Try it
A verbatim reproduction of the lines below, from the line containing "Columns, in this" through the line containing "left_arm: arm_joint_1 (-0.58", both ends included, is the whole required output.

Listed records

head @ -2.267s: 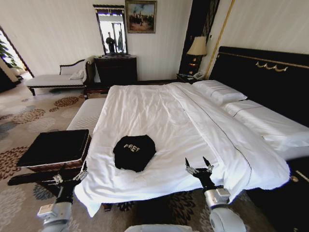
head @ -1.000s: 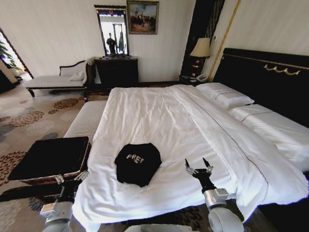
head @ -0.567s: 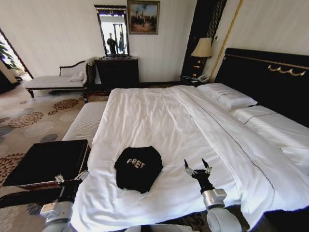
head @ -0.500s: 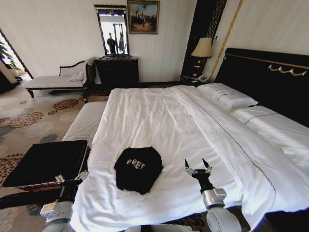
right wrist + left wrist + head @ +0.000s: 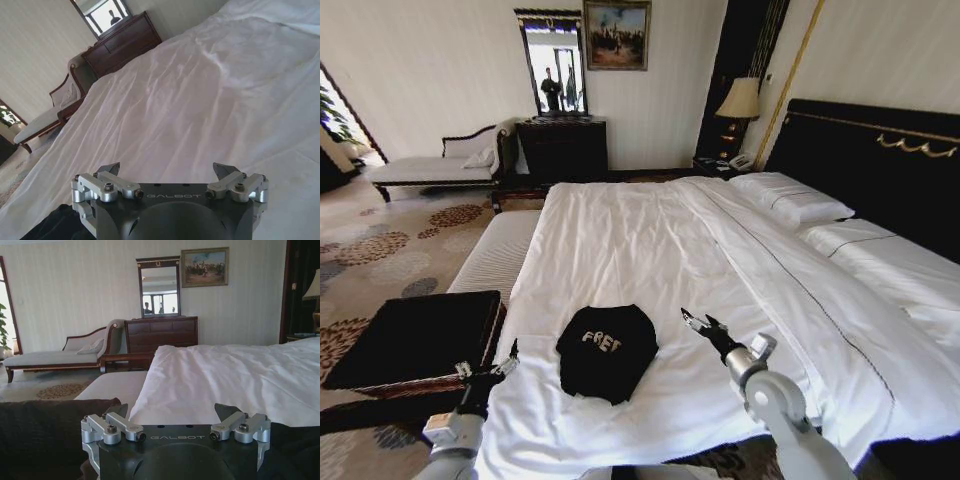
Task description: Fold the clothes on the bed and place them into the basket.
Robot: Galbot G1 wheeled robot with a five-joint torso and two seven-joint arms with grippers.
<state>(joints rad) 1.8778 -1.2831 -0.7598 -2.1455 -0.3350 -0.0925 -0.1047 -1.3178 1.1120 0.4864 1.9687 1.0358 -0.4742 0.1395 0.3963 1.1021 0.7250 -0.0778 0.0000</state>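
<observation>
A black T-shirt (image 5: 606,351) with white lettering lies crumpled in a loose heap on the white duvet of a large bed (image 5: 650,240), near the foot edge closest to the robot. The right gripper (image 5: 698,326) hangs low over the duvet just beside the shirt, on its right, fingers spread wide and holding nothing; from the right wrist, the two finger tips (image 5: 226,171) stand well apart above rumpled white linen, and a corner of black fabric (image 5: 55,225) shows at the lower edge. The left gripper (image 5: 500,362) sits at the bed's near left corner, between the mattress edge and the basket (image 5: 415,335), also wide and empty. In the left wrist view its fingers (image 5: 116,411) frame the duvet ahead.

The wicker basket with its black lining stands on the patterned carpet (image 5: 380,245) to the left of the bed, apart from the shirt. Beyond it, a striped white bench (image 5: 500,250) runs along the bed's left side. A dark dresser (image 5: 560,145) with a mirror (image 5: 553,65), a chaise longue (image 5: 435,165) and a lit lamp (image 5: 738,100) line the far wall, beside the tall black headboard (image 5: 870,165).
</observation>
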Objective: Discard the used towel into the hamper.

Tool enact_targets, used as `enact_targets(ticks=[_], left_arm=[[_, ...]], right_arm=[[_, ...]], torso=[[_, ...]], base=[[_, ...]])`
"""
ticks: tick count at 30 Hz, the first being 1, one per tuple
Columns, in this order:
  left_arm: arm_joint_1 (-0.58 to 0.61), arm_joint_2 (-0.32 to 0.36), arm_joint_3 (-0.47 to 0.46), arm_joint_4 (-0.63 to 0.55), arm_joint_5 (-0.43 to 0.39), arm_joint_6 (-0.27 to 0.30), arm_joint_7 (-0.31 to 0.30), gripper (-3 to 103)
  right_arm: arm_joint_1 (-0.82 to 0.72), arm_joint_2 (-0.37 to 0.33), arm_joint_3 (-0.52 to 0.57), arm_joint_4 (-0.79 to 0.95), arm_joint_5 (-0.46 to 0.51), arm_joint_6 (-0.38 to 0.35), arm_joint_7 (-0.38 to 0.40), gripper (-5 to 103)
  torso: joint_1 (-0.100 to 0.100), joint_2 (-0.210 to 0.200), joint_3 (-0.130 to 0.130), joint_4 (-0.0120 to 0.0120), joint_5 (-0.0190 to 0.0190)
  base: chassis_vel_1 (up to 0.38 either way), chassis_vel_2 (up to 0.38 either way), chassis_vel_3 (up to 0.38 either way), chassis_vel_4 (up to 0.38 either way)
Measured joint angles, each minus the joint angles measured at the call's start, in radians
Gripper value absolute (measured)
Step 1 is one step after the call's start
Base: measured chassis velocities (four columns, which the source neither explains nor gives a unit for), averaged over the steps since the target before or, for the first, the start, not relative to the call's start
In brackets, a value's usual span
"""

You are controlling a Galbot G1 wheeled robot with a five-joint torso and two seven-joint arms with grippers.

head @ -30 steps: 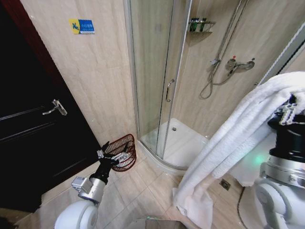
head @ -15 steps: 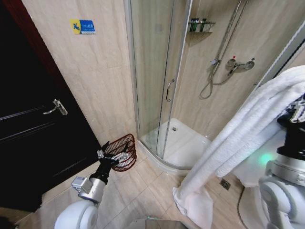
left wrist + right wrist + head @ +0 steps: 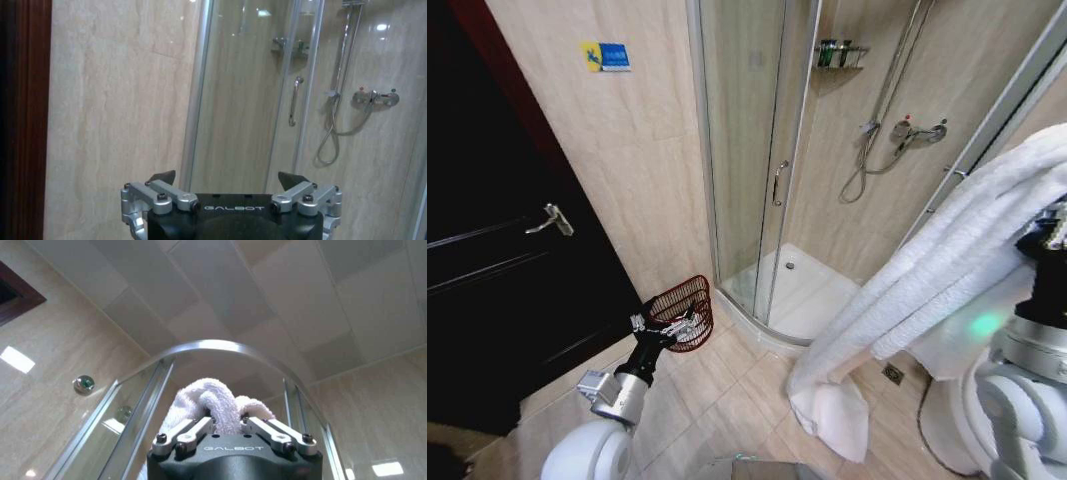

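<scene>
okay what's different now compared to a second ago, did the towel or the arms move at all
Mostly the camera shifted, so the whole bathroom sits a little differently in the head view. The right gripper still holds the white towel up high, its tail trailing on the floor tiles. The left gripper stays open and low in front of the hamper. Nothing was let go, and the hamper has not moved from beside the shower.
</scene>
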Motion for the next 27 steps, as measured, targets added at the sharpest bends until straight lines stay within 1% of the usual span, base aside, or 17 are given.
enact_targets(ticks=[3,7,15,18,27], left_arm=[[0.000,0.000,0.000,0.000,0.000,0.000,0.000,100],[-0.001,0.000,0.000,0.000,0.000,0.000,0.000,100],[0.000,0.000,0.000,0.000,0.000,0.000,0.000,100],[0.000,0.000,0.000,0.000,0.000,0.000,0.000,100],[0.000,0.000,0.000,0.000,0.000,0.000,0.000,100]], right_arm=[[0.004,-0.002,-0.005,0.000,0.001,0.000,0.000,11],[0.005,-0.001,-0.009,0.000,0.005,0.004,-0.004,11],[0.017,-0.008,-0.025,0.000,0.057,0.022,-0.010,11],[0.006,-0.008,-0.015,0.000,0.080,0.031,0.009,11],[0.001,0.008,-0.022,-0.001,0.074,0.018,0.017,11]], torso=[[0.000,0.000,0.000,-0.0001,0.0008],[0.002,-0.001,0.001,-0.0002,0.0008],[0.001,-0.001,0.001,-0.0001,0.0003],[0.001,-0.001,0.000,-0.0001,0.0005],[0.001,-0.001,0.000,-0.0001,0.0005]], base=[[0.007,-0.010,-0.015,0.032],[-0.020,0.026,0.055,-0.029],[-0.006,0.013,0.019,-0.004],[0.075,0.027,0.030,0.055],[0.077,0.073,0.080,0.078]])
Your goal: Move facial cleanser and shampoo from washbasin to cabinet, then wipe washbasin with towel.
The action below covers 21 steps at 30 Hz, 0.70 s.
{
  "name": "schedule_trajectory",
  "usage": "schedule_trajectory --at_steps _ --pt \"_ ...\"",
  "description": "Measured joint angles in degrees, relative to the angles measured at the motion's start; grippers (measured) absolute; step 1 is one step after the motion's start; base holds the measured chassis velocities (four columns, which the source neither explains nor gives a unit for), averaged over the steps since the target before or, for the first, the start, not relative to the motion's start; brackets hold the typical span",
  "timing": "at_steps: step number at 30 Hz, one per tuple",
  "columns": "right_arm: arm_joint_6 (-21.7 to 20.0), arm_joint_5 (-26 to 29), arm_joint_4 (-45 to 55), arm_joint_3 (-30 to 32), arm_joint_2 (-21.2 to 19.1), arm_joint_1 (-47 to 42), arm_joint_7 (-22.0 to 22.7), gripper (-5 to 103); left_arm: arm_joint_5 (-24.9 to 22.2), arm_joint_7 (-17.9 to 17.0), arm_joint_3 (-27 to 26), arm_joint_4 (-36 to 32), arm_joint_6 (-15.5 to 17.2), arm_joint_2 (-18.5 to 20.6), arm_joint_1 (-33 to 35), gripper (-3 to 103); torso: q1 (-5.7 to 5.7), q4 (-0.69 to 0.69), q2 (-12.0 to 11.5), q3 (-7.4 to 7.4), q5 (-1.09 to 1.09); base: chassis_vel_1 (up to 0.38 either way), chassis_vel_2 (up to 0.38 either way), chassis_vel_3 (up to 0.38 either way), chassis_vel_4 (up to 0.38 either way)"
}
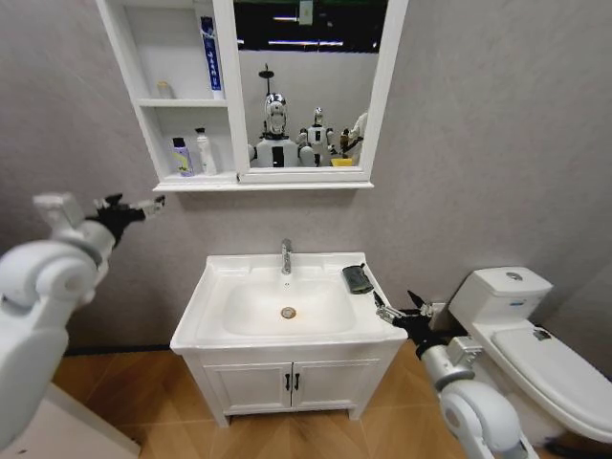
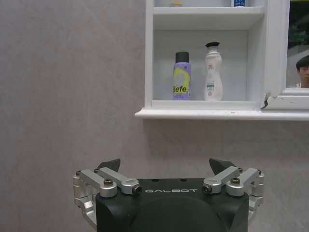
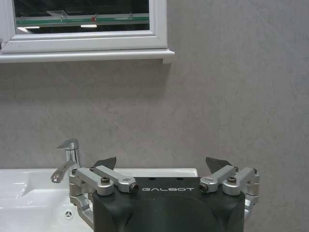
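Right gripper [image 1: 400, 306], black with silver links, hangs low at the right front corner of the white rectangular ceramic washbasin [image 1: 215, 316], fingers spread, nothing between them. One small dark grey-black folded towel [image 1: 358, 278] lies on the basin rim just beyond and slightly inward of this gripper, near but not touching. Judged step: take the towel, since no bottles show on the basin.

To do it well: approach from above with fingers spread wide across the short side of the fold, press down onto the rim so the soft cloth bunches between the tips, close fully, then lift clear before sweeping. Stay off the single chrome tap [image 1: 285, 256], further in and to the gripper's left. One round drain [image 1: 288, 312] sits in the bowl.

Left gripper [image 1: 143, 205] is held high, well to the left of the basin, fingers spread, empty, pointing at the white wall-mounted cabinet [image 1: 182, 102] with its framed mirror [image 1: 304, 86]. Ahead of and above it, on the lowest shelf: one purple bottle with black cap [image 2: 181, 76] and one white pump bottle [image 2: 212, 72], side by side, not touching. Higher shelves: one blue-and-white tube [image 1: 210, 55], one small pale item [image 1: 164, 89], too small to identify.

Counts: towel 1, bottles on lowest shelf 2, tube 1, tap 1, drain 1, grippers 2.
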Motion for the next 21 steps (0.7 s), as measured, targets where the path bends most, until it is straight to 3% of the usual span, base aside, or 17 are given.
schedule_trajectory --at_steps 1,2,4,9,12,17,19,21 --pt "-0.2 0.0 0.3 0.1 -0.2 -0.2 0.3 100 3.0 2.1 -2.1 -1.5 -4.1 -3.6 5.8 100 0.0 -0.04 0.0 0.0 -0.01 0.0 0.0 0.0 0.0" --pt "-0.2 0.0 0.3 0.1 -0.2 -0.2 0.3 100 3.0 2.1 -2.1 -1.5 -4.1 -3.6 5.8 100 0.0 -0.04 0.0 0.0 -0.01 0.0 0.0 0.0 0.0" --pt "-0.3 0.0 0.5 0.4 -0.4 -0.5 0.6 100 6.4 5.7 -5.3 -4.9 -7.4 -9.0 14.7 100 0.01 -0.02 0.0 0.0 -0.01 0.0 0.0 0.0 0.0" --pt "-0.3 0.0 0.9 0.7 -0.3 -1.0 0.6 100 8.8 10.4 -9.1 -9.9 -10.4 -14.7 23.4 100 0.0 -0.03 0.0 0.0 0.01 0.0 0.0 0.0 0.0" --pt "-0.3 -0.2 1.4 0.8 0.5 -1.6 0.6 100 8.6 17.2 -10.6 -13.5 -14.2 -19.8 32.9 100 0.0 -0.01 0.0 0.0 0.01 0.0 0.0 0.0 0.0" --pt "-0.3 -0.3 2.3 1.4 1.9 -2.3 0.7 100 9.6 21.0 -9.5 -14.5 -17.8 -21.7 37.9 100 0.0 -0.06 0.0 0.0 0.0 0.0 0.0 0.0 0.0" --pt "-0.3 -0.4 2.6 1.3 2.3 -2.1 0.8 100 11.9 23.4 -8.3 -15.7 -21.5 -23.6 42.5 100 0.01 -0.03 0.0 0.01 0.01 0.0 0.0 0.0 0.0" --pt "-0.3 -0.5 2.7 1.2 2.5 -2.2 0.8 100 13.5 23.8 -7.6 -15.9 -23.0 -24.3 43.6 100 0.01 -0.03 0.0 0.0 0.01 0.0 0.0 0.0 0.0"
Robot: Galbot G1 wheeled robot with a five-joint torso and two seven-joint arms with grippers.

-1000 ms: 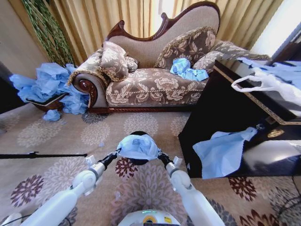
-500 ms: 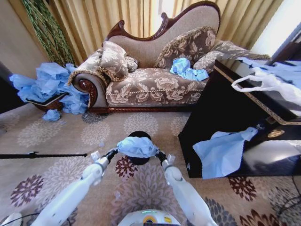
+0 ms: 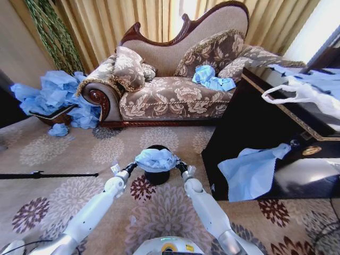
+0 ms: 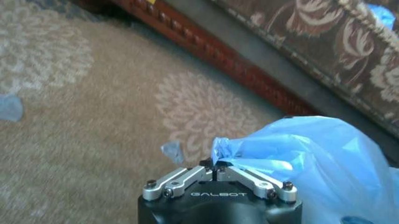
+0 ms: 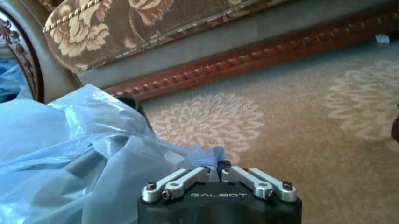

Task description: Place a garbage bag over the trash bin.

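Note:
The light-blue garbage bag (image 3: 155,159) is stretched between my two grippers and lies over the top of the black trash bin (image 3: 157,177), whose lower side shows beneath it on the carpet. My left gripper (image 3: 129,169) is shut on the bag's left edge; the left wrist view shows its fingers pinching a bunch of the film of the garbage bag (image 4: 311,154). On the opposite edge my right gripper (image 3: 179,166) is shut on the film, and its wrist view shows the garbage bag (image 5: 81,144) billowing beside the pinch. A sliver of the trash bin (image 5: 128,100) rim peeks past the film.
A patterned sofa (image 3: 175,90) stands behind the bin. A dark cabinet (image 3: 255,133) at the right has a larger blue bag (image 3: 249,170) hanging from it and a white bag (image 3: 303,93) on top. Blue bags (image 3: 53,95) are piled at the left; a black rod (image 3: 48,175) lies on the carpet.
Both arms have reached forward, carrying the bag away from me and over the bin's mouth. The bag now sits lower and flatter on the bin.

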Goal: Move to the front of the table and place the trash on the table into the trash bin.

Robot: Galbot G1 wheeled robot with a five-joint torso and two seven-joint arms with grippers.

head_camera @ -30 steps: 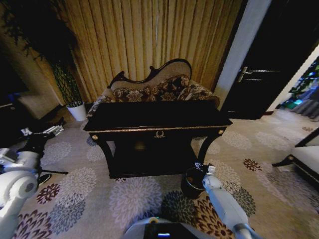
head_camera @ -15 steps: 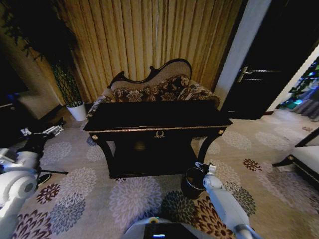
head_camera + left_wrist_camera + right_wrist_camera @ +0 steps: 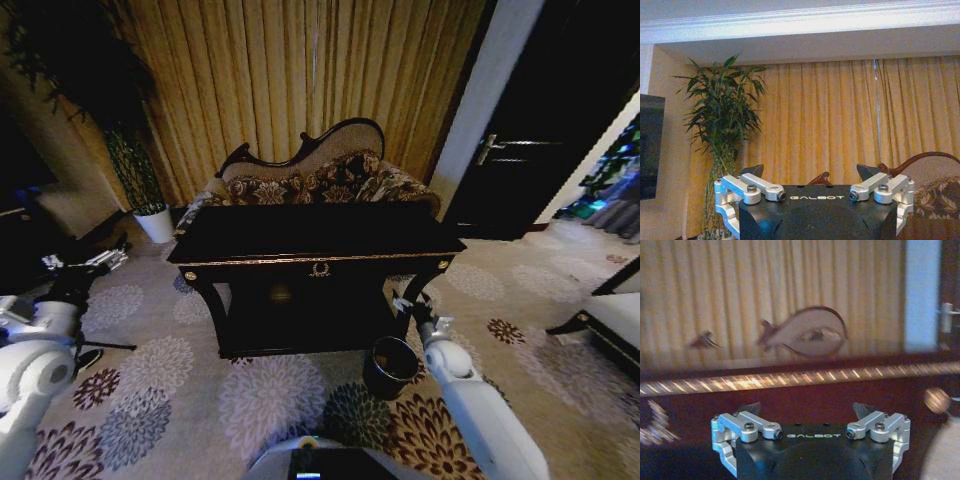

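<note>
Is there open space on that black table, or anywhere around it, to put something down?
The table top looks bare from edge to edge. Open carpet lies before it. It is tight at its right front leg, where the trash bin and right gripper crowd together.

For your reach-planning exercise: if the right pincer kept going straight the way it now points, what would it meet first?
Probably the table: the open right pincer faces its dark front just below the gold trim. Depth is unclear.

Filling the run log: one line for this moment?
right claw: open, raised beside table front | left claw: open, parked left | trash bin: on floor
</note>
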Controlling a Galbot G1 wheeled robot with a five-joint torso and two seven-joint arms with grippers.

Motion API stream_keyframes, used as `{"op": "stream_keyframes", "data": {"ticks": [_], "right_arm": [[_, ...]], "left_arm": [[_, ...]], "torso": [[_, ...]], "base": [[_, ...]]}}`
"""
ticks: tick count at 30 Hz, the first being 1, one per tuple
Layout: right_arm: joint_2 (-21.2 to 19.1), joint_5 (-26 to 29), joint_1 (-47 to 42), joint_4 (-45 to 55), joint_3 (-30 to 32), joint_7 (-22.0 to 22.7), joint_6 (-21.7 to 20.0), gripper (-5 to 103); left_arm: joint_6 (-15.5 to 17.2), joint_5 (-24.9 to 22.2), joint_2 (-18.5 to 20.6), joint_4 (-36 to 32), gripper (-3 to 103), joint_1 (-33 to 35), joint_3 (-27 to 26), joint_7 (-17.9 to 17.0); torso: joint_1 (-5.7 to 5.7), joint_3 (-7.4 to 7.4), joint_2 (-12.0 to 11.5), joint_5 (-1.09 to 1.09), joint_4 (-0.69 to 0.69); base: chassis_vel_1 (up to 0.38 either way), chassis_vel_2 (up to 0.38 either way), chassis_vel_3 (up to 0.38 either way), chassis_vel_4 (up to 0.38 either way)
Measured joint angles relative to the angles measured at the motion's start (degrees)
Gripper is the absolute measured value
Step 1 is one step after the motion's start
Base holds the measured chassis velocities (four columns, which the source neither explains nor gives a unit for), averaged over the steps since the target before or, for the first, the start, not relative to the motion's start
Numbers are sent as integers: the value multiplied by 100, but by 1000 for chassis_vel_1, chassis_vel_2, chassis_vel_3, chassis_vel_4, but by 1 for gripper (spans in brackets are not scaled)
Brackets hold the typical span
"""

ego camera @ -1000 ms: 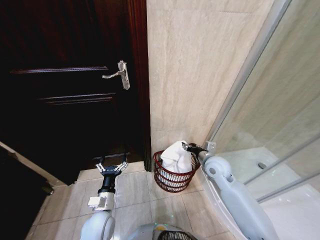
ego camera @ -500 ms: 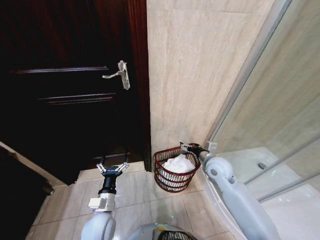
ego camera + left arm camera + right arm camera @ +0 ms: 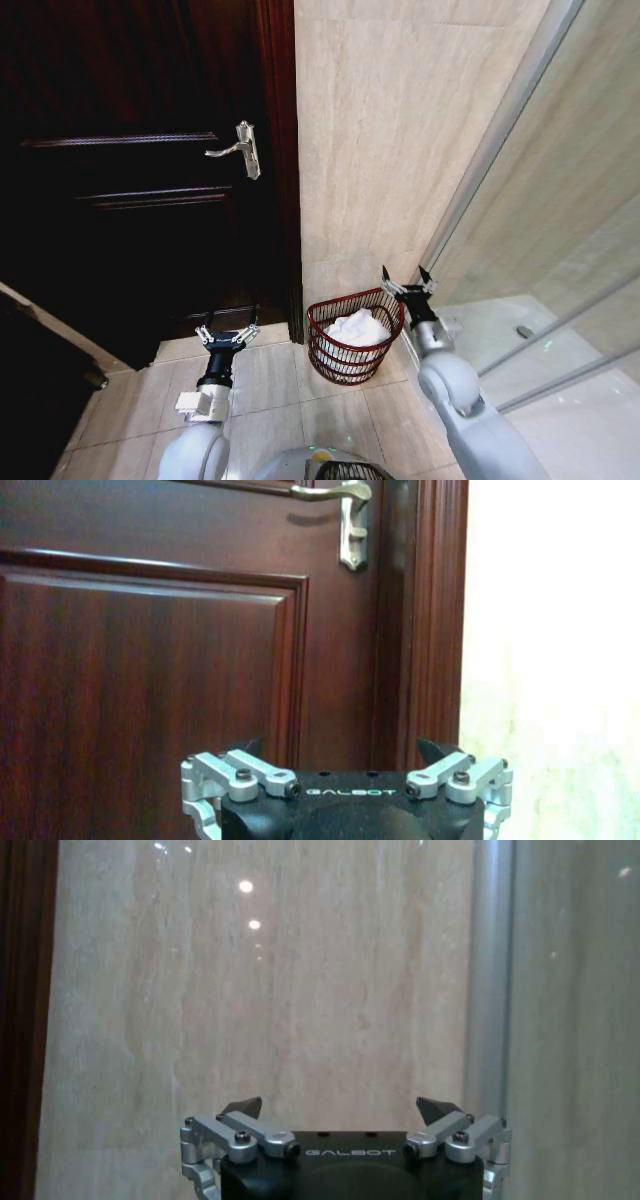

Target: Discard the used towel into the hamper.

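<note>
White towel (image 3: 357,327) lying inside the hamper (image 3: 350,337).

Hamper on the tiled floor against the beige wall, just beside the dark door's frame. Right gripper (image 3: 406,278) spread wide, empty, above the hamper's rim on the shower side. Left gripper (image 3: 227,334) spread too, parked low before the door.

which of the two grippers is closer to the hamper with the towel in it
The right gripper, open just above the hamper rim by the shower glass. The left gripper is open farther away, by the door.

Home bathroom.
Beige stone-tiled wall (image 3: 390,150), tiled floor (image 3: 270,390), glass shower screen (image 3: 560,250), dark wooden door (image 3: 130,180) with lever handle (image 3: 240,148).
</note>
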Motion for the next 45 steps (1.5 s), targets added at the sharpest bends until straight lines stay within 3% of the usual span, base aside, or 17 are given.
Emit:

Answer to the exercise
Columns, in this order:
  left_arm: arm_joint_1 (-0.58 to 0.61), arm_joint_2 (-0.32 to 0.36), arm_joint_3 (-0.47 to 0.46), arm_joint_4 (-0.63 to 0.55), arm_joint_5 (-0.43 to 0.39), arm_joint_6 (-0.27 to 0.30), arm_joint_7 (-0.31 to 0.30), gripper (-3 to 103)

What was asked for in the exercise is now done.